Return str line (with newline breaks) with job options. For example for a load-leveler job this could look like:

'#@ job_name = myjob\n#@ output = myjob.out\n#@ error = myjob.err\n#@ queue'

In an actual job script this is then expanded into seperate lines:

#@ job_name = myjob
#@ output   = myjob.out                     
#@ error    = myjob.err                    
#@ queue

With a different queue system, the job options should probably look different. For an LSF job for example, the options could look like:

#BSUB -J myjob
#BSUB -o myjob.out
#BSUB -e myjob.err

Although formatting is different, the options in general consist of a lines starting with unique comment pragma, followed by a flag, and usually a value. Flags might be preceeded by a ‘-’ sign; flag and value might be seperated by whitespace or a ‘=’ sign. In a general notation the format of a job option is:

<comment><prefix> <arg><flag>[<assign><value>]

The formatting to be used is defined by the optional keyword arguments passed to this method.

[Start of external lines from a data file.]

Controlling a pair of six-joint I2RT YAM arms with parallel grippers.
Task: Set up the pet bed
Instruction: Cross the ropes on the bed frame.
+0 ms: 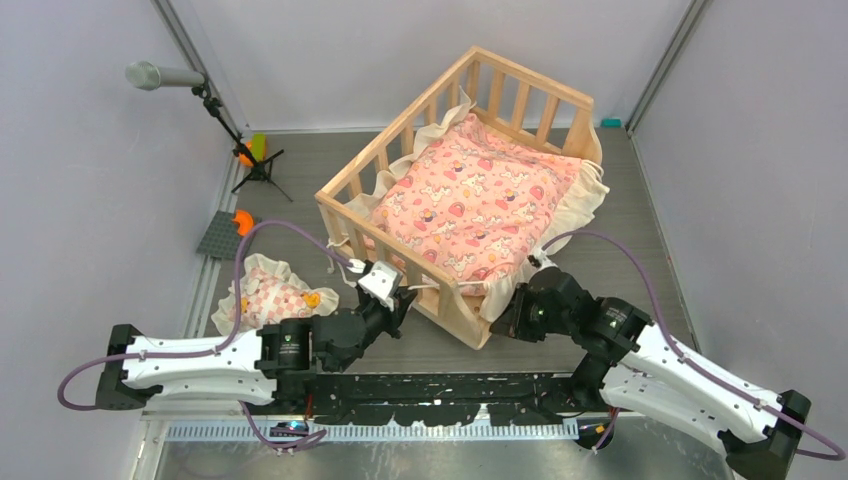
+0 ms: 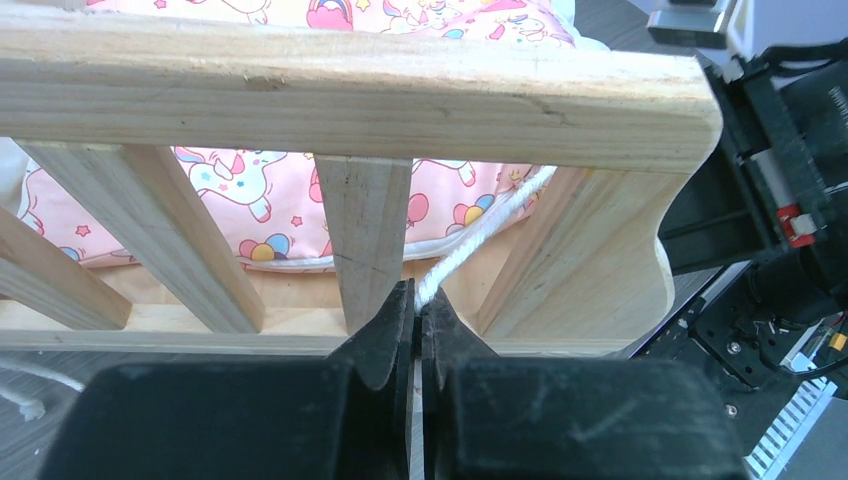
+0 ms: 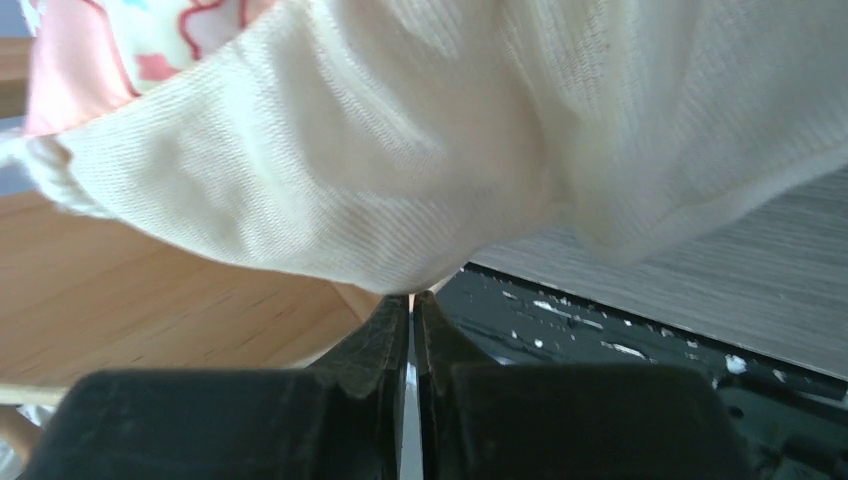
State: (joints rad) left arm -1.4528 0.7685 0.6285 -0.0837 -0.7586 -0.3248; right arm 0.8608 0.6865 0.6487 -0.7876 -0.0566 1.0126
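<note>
Grey table [image 1: 620,240]: 1 pet bed [image 1: 398,122], 1 cushion [image 1: 475,200], 1 pillow [image 1: 270,298] — left hand [image 2: 416,300] pinching cord [image 2: 480,235], right hand [image 3: 411,305] clenched.

No writing, number or brand can be read in any view. Small pale labels on the left arm's joint [image 1: 293,341] and the right arm's joint [image 1: 612,322], at the near side, are too tiny to make out.

Cushion [image 1: 475,205]: I see it in the pet bed [image 1: 530,78].
Pillow [image 1: 268,298]: on the bench [image 1: 640,250], left of the pet bed, seemingly apart from it.
</note>
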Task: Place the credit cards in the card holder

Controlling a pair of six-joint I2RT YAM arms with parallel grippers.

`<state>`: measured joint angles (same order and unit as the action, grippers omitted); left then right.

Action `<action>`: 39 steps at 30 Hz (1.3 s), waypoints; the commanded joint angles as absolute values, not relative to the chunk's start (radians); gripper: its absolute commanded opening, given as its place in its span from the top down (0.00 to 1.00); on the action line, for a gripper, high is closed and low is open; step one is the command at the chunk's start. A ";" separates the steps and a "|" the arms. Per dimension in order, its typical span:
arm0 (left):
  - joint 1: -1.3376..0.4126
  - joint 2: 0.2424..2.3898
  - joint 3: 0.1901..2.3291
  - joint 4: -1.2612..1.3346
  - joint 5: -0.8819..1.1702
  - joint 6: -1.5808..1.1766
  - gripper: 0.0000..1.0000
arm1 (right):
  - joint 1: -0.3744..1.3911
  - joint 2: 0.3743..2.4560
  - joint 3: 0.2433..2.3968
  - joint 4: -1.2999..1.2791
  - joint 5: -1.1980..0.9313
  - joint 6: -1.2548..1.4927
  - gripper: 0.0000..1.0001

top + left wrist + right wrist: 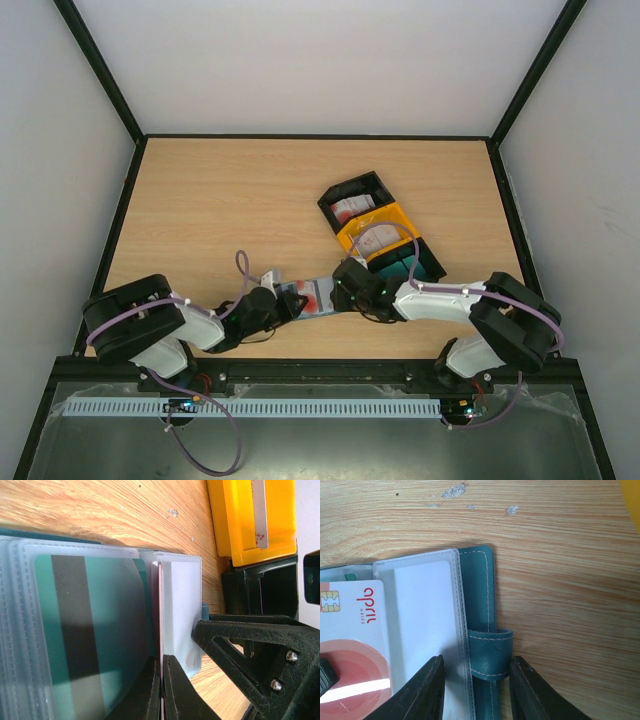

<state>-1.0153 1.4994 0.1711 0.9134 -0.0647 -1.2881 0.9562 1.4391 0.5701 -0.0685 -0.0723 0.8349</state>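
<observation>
At the card holder's (479, 590) open side, the left gripper (161, 690) is clenched on one credit card (355, 630), white w/ a red disc, its thin edge btwn the fingers. The card lies at the mouth of a clear sleeve (175, 605); can't tell if it's in yet. The right gripper (476, 672) has its jaws apart astride the holder's snap tab (490, 650), one finger over the sleeve, the other touching the tab. It prob. pins the holder rather than pinching it.

Handling, as I judge it: the card is light, stiff and slick, so hold it by a short end and feed it flat. The sleeves are soft and floppy and may buckle or catch a corner. The holder is light and will prob. skid on the table (560, 555) unless held down.

Beyond the holder sit the green bin (425, 262), the yellow bin (235, 525) and the black bin (350, 190); more cards show in the yellow and black ones. The right finger near the sleeve mouth crowds the way in.
</observation>
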 commanded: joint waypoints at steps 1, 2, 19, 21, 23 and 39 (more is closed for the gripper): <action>-1.035 1.493 0.167 0.911 -0.098 -1.298 0.97 | 0.962 1.436 0.521 -0.107 -0.095 0.870 0.66; -1.035 1.493 0.166 0.904 -0.104 -1.304 0.97 | 0.963 1.429 0.511 -0.096 -0.103 0.880 0.66; -1.037 1.536 0.171 0.909 -0.141 -1.335 0.97 | 0.963 1.423 0.465 -0.028 -0.160 0.926 0.70; -1.037 1.541 0.171 0.912 -0.140 -1.344 0.97 | 0.963 1.425 0.463 -0.020 -0.168 0.928 0.70; -1.036 1.547 0.169 0.918 -0.138 -1.349 0.97 | 0.963 1.427 0.461 -0.011 -0.172 0.932 0.70; -1.061 1.567 0.106 0.976 -0.180 -1.453 0.92 | 0.962 1.448 0.437 0.052 -0.179 0.963 0.77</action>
<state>-1.0405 1.5822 0.1429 1.0237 -0.1360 -1.4082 0.9531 1.4101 0.4805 0.0860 -0.1226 0.9398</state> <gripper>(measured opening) 0.074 0.239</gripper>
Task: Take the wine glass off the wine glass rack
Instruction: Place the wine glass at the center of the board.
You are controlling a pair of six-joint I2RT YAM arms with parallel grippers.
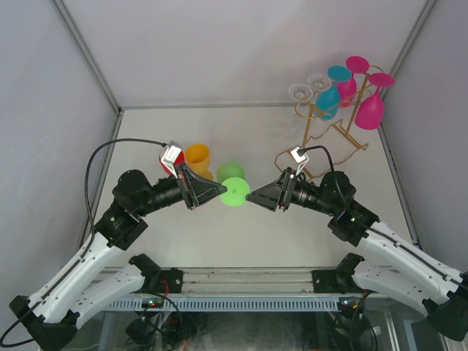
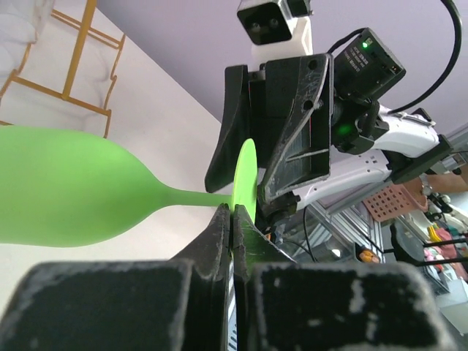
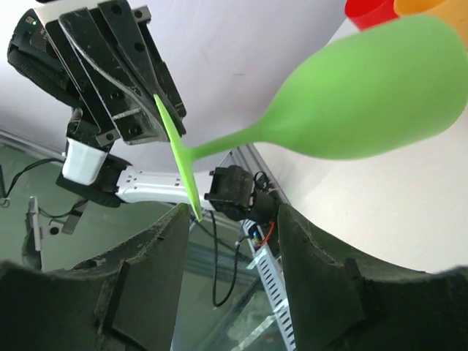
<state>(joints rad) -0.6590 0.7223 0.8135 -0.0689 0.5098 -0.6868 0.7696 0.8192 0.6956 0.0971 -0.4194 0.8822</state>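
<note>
A green wine glass hangs on its side in the air between the two arms, bowl toward the back. My left gripper is shut on the rim of its round foot; the bowl sticks out to the left. My right gripper is open, its jaws either side of the foot's far edge without gripping it. The gold wire wine glass rack stands at the back right, holding clear, teal and pink glasses upside down.
An orange cup and a red cup stand just behind my left gripper. The table's front edge with a slotted rail runs between the arm bases. Walls close in the table at the back and sides.
</note>
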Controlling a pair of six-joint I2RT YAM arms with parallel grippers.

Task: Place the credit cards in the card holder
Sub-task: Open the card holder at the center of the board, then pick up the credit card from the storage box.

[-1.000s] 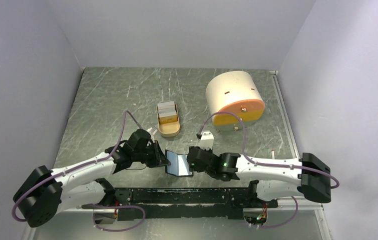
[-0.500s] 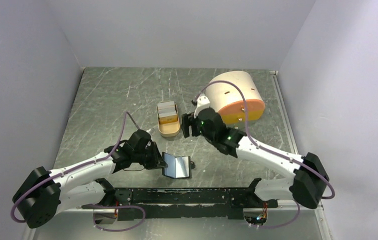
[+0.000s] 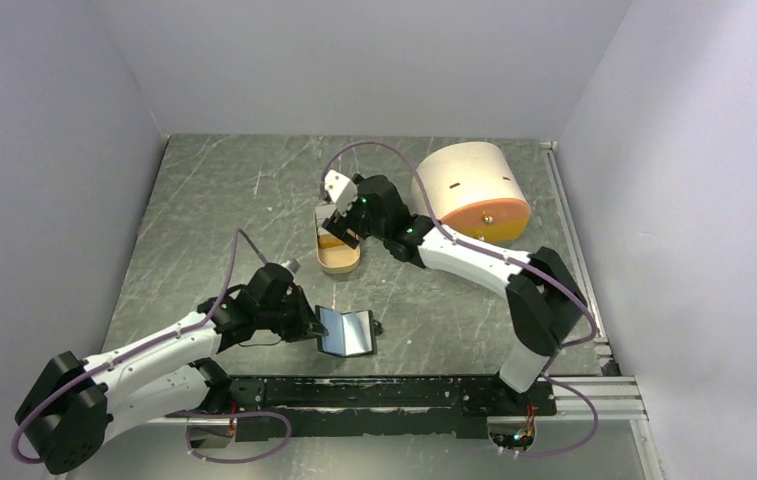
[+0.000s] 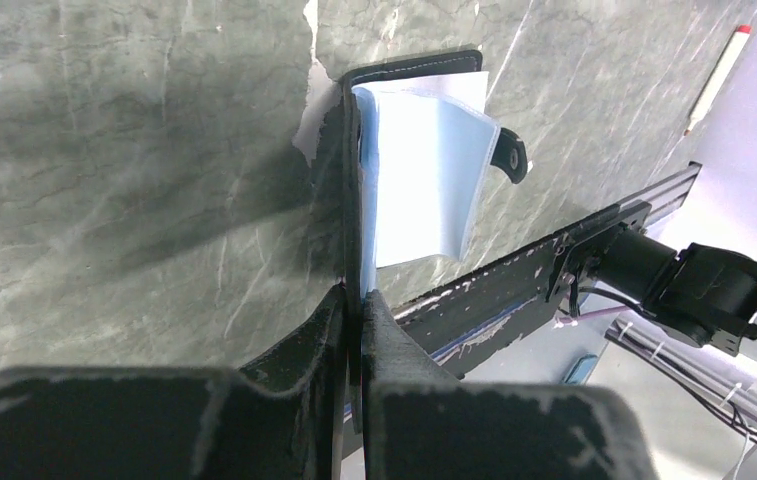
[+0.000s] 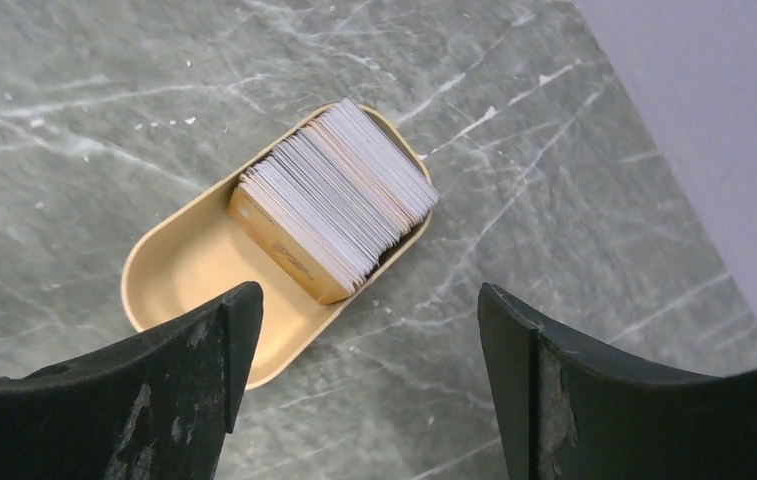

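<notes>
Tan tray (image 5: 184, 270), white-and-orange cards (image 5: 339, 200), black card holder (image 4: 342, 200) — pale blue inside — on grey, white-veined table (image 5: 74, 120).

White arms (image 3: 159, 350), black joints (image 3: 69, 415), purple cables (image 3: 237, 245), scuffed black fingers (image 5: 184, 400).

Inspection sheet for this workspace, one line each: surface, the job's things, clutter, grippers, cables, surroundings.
Surface: grey marbled table top, scratched, with white flecks.
Job's things: credit cards stacked on edge in the tan tray; card holder lies open near the front edge, blue-grey pockets showing.
Clutter: cream-and-orange cylinder at the far right.
Grippers: left gripper is shut on the card holder's cover edge; right gripper is open above the tray, holding nothing.
Cables: purple cables loop along both arms; none lies on the cards.
Surroundings: plain pale walls on three sides; black rail at the near edge.
</notes>
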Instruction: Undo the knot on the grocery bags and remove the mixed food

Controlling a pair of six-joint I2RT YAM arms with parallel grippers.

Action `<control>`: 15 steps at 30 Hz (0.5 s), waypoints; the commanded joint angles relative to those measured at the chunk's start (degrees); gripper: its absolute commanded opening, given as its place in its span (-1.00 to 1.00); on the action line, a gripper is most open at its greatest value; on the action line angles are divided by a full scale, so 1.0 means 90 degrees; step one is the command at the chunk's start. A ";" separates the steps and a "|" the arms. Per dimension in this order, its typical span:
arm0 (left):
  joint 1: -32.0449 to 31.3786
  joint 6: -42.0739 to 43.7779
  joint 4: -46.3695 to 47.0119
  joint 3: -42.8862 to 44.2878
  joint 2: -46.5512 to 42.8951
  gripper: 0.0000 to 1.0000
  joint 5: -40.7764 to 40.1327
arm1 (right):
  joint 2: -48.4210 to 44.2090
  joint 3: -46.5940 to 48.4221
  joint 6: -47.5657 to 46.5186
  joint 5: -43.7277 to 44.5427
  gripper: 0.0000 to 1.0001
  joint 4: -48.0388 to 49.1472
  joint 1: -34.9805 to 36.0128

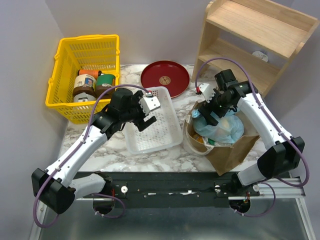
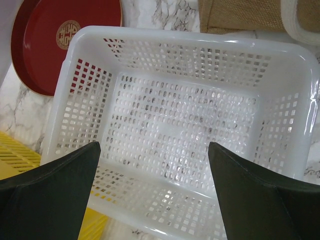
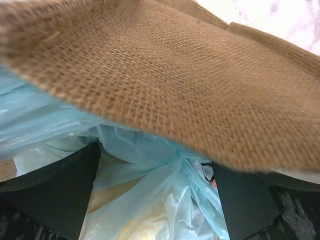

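Table (image 1: 165, 156): marble top; task items are found toward 3 o'clock of centre in top view

Brown bag (image 1: 235, 150): placed at 3 o'clock of the white basket (image 1: 172, 112), just beside it. One brown flap is seen overhanging the 12 o'clock half of the R wrist view

Blue plastic bag (image 1: 222, 127): lodged in the mouth of the Brown bag and tied. Yellow-orange contents are seen through the film; individual items cannot be identified

Knot (image 3: 176, 162): a twisted neck, seen low under the flap. It lies between the R fingers, nearer the 3 o'clock finger. Its long axis is judged to run approx 12–6, i.e. across the closing line

R gripper (image 3: 155, 155): fingers wide apart, nothing clamped, knot straddled

L gripper (image 2: 154, 145): fingers wide apart, empty, hung over the white basket, well apart from both bags

R arm is judged nearer by far; the knot is to be pinched by R, w/ flap clearance checked first
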 commanded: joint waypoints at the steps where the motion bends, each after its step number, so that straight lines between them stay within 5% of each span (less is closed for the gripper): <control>1: 0.0008 -0.0095 -0.0026 0.0125 -0.0012 0.97 0.0182 | 0.0070 -0.0428 -0.0292 -0.0008 1.00 0.0037 0.0010; 4: 0.0008 -0.0134 0.0072 0.0095 -0.0032 0.97 0.0163 | -0.0077 -0.0634 -0.0361 0.0158 0.72 0.0125 0.0010; 8: 0.0008 -0.0202 0.0238 0.0076 0.0007 0.97 0.0182 | -0.0360 -0.0830 -0.0390 0.0188 -0.09 0.0262 0.0010; 11: 0.0008 -0.0251 0.0248 0.0144 0.0075 0.97 0.0299 | -0.0642 -0.0645 -0.0429 0.0236 -0.51 0.0242 0.0000; 15: 0.0008 -0.0261 0.0258 0.0212 0.0134 0.97 0.0378 | -0.1325 -0.0333 -0.0459 0.0373 -0.87 0.0398 0.0000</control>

For the LoadLeveler job for example the formatting is defined by:

comment = '#'
prefix  = '@'
arg     = ''
assign  = '='

which will give option lines:

#@ <flag>[=<value>]

For the LSF system these keywords are necessary:

comment = '#'
prefix  = 'BSUB'
arg     = '-'
assign  = ' '

which will give the lines:

#BSUB -<flag>[ <value>]

The flag/value pairs should be passed to this method by two arguments: a list of ‘keys’ that defines the order of the flag/value pairs, and a dictionairy ‘options’ with flag/value tupples for each of the elements in the ‘keys’ list. For example for the LoadLeveler job, the arguments could be::

keys = ['name','out','err','end']
options = { 'name'  : ('job_name','myjob'),
            'out'   : ('output','myjob.out'),
            'err'   : ('error','myjob.err'),
            'end'   : ('queue',None) }

and for the LSF job:

keys = ['name','out','err']
options = { 'name' : ('J','myjob'),
            'out'  : ('o','myjob.out'),
            'err'  : ('e','myjob.err') }
GetOptionsRc(rcfile, name='batch', rcbase='', env={})

Read batch options and formatting rules from rcfile settings, and pass these to the GetOptions() method. The result is similar, a ‘str’ line with batch options to be written to a job file, including newline characters.

The ‘name’ is the first part of the rcfile keys that should be used.

The ‘rcbase’ is an optional prefix for the name. This allows a rcfile to have multiple batch job definitions, each with a different ‘rcbase’ to be used for different job files.

Example rcfile settings for rcbase ‘appl’ and name ‘batch’:

! which keywords:
appl.batch.options           :  jobname output error nodes memory queue

! values:
appl.batch.option.jobname    :  n %(env:name)
appl.batch.option.output     :  o %(jobname).out
appl.batch.option.error      :  e %(jobname).err
appl.batch.option.nodes      :  r nodes:4
appl.batch.option.memory     :  r memory:2G
appl.batch.option.queue      :  q

! batch job option format keyword:
appl.batch.format            :  myformat

! Define format of batch options, e.g.:
!   #BATCH -flag value
! If whitespace is essential, enclose value by single quotes:
myformat.comment       :  #
myformat.prefix        :  BATCH
myformat.arg           :  -
myformat.assign        :  ' '
! format of template to subsitute (environment) values:
myformat.template      :  %(key)
myformat.envtemplate   :  %(env:key)

The first setting is a list of option keys, here ‘jobname’, ‘output’, etc.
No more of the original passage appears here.